Iraq could allow marriage for girls as young as 9. A survivor says it will fuel rape and child abuse
Dec. 15, 2024, 3:00 PM GMT+5
BAGHDAD — She was just 11 when she was sold into wedlock with a man 36 years her senior. In the nine years since, she said she has been raped, beaten, divorced and returned to her family, who hid her away out of shame and forced her into servitude.
Today she is a sex worker in the Iraqi city of Erbil having moved there recently from the capital, Baghdad.
Batta said her husband raped her on their wedding night and regularly beat her before he sent her back to her family three years after they were married. Instead of offering sympathy, they treated her as a pariah, she said. NBC News does not normally identify alleged victims of sexual assault and agreed to not use her real name and to only use the first names of her parents.
Now she fears other young girls will be subjected to similar ordeals if lawmakers pass proposed amendments to Iraq’s Personal Status Law that could allow marriage for girls as young as 9 as well as give religious authorities the power to decide on family affairs including marriage, divorce and the care of children.
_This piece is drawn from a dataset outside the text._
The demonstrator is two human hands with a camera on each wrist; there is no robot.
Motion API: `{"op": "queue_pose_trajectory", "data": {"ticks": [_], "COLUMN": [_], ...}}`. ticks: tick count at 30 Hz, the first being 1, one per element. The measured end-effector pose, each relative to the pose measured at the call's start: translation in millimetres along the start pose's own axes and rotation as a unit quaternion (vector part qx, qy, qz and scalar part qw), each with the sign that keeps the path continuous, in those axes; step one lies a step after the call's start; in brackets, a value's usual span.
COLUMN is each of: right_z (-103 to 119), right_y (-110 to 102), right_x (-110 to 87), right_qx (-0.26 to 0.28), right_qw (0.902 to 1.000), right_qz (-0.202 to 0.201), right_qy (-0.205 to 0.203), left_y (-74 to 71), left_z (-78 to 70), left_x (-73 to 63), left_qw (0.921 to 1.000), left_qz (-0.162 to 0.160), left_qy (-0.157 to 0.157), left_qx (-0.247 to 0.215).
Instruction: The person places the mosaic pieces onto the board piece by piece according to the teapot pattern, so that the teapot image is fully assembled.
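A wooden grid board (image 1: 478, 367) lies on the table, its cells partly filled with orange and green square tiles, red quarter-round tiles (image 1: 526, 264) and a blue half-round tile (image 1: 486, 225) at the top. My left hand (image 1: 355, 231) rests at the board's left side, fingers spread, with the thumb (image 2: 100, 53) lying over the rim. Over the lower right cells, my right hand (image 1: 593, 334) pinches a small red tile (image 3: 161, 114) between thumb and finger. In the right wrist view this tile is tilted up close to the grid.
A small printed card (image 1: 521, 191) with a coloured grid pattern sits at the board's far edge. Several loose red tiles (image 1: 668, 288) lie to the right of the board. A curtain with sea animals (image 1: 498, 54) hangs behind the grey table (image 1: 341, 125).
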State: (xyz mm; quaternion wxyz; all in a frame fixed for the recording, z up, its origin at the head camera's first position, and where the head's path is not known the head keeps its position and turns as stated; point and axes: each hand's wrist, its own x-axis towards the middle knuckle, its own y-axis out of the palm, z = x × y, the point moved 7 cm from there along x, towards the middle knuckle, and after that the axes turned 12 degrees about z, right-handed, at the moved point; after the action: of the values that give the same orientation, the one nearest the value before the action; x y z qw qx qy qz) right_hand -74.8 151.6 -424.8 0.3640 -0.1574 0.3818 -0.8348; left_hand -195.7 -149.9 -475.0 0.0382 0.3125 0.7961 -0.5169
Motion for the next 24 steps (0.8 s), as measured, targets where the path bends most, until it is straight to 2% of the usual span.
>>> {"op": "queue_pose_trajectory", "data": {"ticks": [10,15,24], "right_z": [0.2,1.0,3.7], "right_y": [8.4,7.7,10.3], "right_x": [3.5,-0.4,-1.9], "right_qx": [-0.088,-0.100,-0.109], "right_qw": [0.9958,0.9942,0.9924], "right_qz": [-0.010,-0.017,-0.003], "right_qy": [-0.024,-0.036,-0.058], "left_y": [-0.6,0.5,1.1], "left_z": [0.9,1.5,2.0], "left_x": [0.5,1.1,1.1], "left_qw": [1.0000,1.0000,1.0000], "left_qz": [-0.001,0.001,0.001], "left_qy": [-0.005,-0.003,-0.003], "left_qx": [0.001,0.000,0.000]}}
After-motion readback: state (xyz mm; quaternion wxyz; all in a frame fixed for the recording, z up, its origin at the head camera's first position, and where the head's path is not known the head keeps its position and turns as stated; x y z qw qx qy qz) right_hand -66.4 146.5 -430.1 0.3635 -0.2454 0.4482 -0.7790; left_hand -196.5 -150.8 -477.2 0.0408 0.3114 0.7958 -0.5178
“Changing the law will give parents the right to sell their young daughters,” Batta said in a telephone interview last month. “I don’t want to call it marriage, because when a girl gets married at the age of 9 or 10, it means her family has sold her. It also allows men to exploit the poverty that many Iraqi families are experiencing.”
‘She’s still a little girl’
A few months after her father, Hussein, told her they were pulling her out of the fourth grade because they couldn’t afford to send her to school, Batta said she overheard an argument between her parents.
She said her mother, Hana’a, 55, was shouting at him, saying, “She is still a little girl, don’t you fear God? She is still playing with children; how can she bear the responsibility of being a wife? She doesn’t even know how to cook any food, she doesn’t even know how to fry an egg.”
Her father replied that the man who was going to marry her was “a respectable man.”
“Yes, he is older than her, but he will treat her well and won’t make her cook. The man just wants to get married,” Batta said she heard him say, before he added, “She will marry whether you accept or not.”
Batta said she “had just turned 11 when my father asked me to take a shower and wear nice clothes.” Afterward she said he took her to a gathering of a group of men including a cleric. “I later learned that one of them was the man who would be my husband, while the other two were witnesses to the marriage,” she said.
Later, she said she learned that her father had received 15 million Iraqi dinars, or around $11,300, from the man, part of which he used to buy a new taxi. “I also learned that my husband was 47 years old,” she added.
“On the first night, the night I lost my virginity, I didn’t know what this man was doing. I felt immense pain, and I cried as he knelt over me without being able to move my hands or feet,” she said. “I want to forget this day, even though I will never forget it.”